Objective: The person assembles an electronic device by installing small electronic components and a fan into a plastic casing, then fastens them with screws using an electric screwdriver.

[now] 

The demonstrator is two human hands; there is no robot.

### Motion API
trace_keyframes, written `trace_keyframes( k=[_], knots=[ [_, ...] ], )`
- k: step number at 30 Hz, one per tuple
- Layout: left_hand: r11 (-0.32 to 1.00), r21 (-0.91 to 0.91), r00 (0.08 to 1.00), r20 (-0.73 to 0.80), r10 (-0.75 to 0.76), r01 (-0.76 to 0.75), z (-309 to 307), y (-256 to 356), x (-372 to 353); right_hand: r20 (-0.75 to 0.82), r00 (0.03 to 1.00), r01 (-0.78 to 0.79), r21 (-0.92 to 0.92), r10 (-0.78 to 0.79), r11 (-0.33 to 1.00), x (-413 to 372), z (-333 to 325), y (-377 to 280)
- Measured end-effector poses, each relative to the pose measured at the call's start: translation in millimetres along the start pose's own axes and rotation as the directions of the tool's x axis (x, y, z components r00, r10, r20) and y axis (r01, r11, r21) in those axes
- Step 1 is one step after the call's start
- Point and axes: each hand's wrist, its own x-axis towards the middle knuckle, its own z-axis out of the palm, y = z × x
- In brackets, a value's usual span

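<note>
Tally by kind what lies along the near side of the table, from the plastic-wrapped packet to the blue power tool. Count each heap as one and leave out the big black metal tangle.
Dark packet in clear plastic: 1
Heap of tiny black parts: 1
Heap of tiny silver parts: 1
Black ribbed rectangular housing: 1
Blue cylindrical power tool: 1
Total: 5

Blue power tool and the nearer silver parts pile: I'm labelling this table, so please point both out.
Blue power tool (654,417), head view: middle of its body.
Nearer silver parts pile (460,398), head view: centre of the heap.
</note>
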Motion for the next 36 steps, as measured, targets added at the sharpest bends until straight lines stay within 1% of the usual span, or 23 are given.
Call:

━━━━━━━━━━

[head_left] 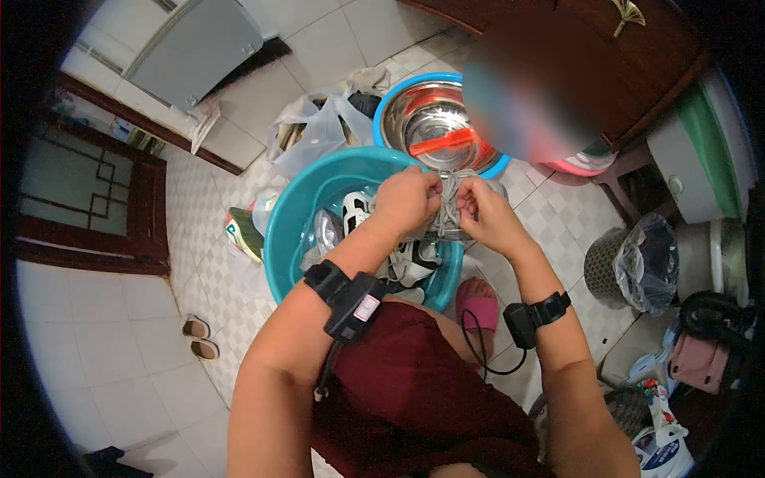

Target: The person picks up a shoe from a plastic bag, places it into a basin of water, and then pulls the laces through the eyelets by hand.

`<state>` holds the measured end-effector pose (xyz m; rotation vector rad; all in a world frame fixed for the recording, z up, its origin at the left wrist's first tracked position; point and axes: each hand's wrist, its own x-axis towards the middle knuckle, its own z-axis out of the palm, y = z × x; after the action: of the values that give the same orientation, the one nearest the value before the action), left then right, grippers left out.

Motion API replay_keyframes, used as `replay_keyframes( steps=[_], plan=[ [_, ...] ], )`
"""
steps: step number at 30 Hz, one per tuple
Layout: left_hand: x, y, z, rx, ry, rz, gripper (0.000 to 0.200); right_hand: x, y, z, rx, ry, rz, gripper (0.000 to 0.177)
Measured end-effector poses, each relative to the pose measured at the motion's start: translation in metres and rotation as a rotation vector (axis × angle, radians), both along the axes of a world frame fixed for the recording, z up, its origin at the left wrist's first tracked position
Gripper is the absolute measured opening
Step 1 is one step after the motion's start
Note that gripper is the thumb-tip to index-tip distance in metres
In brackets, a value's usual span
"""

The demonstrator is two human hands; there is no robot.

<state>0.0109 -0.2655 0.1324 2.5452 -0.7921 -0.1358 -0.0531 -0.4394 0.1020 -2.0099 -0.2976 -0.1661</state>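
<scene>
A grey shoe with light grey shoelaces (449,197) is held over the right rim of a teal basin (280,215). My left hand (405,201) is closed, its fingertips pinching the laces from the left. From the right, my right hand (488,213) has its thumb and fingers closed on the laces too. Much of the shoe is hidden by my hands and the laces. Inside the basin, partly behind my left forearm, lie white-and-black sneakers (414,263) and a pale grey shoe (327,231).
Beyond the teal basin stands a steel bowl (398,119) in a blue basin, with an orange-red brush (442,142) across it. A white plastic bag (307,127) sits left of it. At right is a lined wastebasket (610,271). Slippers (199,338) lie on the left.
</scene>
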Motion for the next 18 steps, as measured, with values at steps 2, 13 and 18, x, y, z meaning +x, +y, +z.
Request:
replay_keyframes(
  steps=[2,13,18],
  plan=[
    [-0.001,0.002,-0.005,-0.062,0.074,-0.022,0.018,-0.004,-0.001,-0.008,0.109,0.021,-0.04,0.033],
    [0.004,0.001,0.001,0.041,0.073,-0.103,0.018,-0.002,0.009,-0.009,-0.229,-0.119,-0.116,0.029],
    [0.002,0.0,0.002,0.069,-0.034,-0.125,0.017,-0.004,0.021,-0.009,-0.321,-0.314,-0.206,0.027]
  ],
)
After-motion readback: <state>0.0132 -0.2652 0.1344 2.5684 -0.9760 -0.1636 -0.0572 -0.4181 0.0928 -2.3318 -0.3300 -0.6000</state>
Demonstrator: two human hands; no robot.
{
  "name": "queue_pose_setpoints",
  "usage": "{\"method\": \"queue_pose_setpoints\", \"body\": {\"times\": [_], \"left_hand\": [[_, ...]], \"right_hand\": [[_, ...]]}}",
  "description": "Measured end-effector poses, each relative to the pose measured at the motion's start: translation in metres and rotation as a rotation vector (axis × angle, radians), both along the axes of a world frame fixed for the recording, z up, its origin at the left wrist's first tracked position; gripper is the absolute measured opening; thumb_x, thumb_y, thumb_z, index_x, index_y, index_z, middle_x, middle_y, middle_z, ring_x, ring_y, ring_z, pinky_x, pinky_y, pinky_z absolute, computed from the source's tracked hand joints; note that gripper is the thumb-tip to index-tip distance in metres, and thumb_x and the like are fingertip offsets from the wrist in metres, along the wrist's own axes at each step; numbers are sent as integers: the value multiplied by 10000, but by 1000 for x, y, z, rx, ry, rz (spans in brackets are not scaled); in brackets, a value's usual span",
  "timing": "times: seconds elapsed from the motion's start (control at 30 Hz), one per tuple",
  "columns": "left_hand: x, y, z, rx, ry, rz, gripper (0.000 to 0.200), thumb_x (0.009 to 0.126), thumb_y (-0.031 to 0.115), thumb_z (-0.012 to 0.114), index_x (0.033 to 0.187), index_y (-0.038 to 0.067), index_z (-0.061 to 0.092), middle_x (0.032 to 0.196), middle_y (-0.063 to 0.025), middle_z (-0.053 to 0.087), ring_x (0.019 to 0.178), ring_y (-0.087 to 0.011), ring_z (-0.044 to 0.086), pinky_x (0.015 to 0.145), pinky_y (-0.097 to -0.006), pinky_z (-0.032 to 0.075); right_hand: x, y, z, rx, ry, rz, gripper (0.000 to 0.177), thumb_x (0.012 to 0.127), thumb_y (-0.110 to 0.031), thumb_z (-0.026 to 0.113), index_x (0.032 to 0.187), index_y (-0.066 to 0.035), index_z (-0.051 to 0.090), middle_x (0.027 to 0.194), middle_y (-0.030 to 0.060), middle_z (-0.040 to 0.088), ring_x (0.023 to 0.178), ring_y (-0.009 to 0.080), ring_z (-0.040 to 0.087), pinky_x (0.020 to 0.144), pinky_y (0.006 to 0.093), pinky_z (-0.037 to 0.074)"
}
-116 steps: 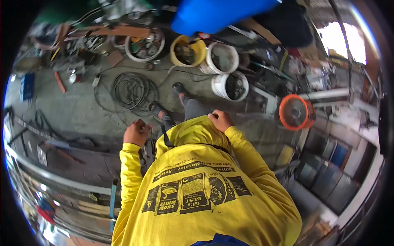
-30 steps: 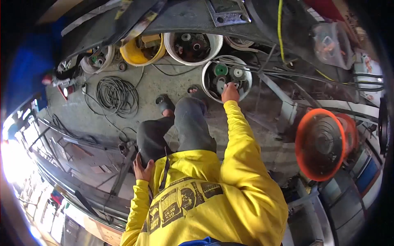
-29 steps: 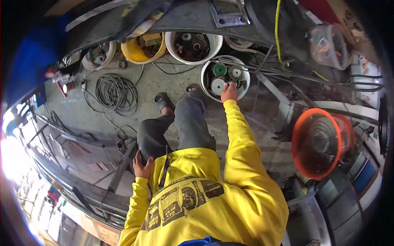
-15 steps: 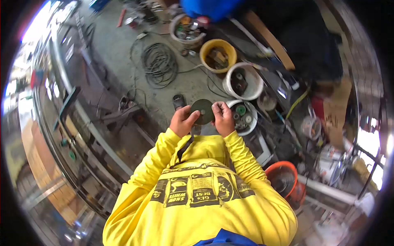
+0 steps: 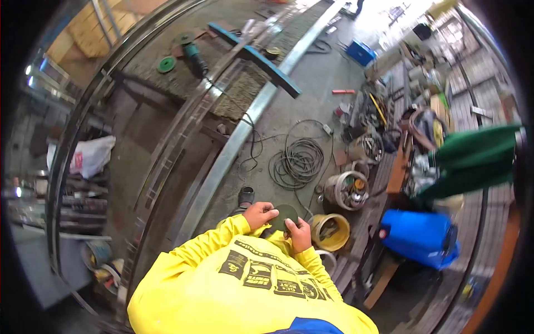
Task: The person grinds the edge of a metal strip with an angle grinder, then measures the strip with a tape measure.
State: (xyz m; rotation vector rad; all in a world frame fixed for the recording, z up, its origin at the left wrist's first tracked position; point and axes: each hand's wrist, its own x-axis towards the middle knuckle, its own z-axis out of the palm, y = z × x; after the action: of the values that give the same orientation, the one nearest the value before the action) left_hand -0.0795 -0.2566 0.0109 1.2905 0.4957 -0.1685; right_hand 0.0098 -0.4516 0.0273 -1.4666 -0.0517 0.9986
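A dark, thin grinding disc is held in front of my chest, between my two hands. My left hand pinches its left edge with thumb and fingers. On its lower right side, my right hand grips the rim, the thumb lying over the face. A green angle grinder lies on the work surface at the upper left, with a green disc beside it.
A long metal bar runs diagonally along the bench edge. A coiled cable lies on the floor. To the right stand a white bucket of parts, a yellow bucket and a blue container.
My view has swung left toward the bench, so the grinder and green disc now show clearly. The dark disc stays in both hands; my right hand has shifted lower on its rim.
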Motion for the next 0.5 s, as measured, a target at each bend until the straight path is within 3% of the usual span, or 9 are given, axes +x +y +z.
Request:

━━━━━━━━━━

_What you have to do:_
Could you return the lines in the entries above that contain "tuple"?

_Completed task:_
- k: step number at 30 Hz, one per tuple
steps: step number at 30 Hz, one per tuple
  "timing": "times: seconds elapsed from the motion's start (control at 30 Hz), one per tuple",

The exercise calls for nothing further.